What is faster in Ruby, `arr += [x]` or `arr << x`

Intuitively, the latter should be faster than the former. However, I was very surprised when I saw benchmark results:

  require 'benchmark/ips'

  b = (0..20).to_a;
  y = 21;
  Benchmark.ips do |x|
    x.report('<<')   { a = b.dup; a << y }
    x.report('+=')   { a = b.dup; a += [y] }
    x.report('push') { a = b.dup; a.push(y) }
    x.report('[]=')  { a = b.dup; a[a.size]=y }
    x.compare!
  end

The result is:

Calculating -------------------------------------
                  <<    24.978k i/100ms
                  +=    30.389k i/100ms
                push    24.858k i/100ms
                 []=    22.306k i/100ms
-------------------------------------------------
                  <<    493.125k (± 3.2%) i/s -      2.473M
                  +=    599.830k (± 2.3%) i/s -      3.009M
                push    476.374k (± 3.3%) i/s -      2.386M
                 []=    470.263k (± 3.8%) i/s -      2.364M

Comparison:
                  +=:   599830.3 i/s
                  <<:   493125.2 i/s - 1.22x slower
                push:   476374.0 i/s - 1.26x slower
                 []=:   470262.8 i/s - 1.28x slower

However, when a colleague of mine independently created his own benchmark, the result was quite the opposite:

 Benchmark.ips do |x|
   x.report('push') {@a = (0..20).to_a; @a.push(21)}
   x.report('<<')   {@b = (0..20).to_a; @b << 21}
   x.report('+=')   {@c = (0..20).to_a; @c += [21]}
   x.compare!
 end

Result:

Calculating -------------------------------------
                push    17.623k i/100ms
                  <<    18.926k i/100ms
                  +=    16.079k i/100ms
-------------------------------------------------
                push    281.476k (± 4.2%) i/s -      1.410M
                  <<    288.341k (± 3.6%) i/s -      1.457M
                  +=    219.774k (± 8.3%) i/s -      1.093M

Comparison:
                  <<:   288341.4 i/s
                push:   281476.3 i/s - 1.02x slower
                  +=:   219774.1 i/s - 1.31x slower

We also cross-ran our benchmarks and on both our machines his benchmark showed that += is noticeably slower than <<, and mine showed the opposite.

Why is that?

UPD: my Ruby version is Ruby 2.2.3p173 (2015-08-18 revision 51636) [x86_64-darwin14]; my colleague's is 2.2.2 (Don't know full details, will update the post tomorrow).

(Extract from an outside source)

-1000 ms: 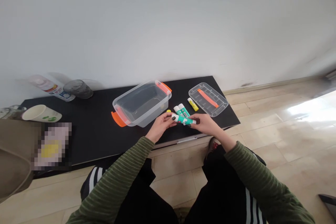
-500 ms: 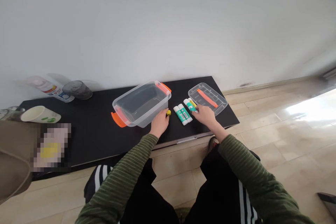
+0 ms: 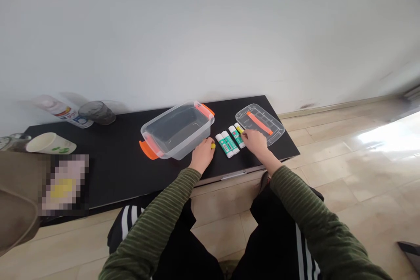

UPD2: ruby 2.2.2p95 (2015-04-13 revision 50295) [x86_64-darwin12.0] my teammate's Ruby version.

Answers


I believe this is down to how MRI allocates arrays (all of this answer is very MRI specific). Ruby tries really hard to be efficient with arrays: small arrays (<= 3 elements) are packed right into the RARRAY structure for example.

Another thing is that if you take an array and start appending values one at a time, ruby doesn't grow the buffer one element at a time, it does it in chunks: this is more efficient, at the expense of a small amount of memory.

One tool to see all this is using memsize_of:

ObjectSpace.memspace_of([]) #=> 40 (on 64 bit platforms
ObjectSpace.memspace_of([1,2]) #=> 40 (on 64 bit platforms
ObjectSpace.memsize_of([1,2,3,4]) #=> 72
ObjectSpace.memsize_of([]<<1<<2<<3<<4) #=> 200

In the first 2 cases, the array is packed within the RARRAY structure so the memory size is just the base size of any object (40 bytes). In the third case ruby had to allocate a array for 4 values (8 bytes each) so the size is 40 + 32 = 72. In the last case ruby grew the storage to 20 elements

This is relevant to the second case. The block inside the benchmark has a freshly created array which still has some spare capacity:

 ObjectSpace.memsize_of((0..20).to_a) #=> 336, enough for nearly 40 elements.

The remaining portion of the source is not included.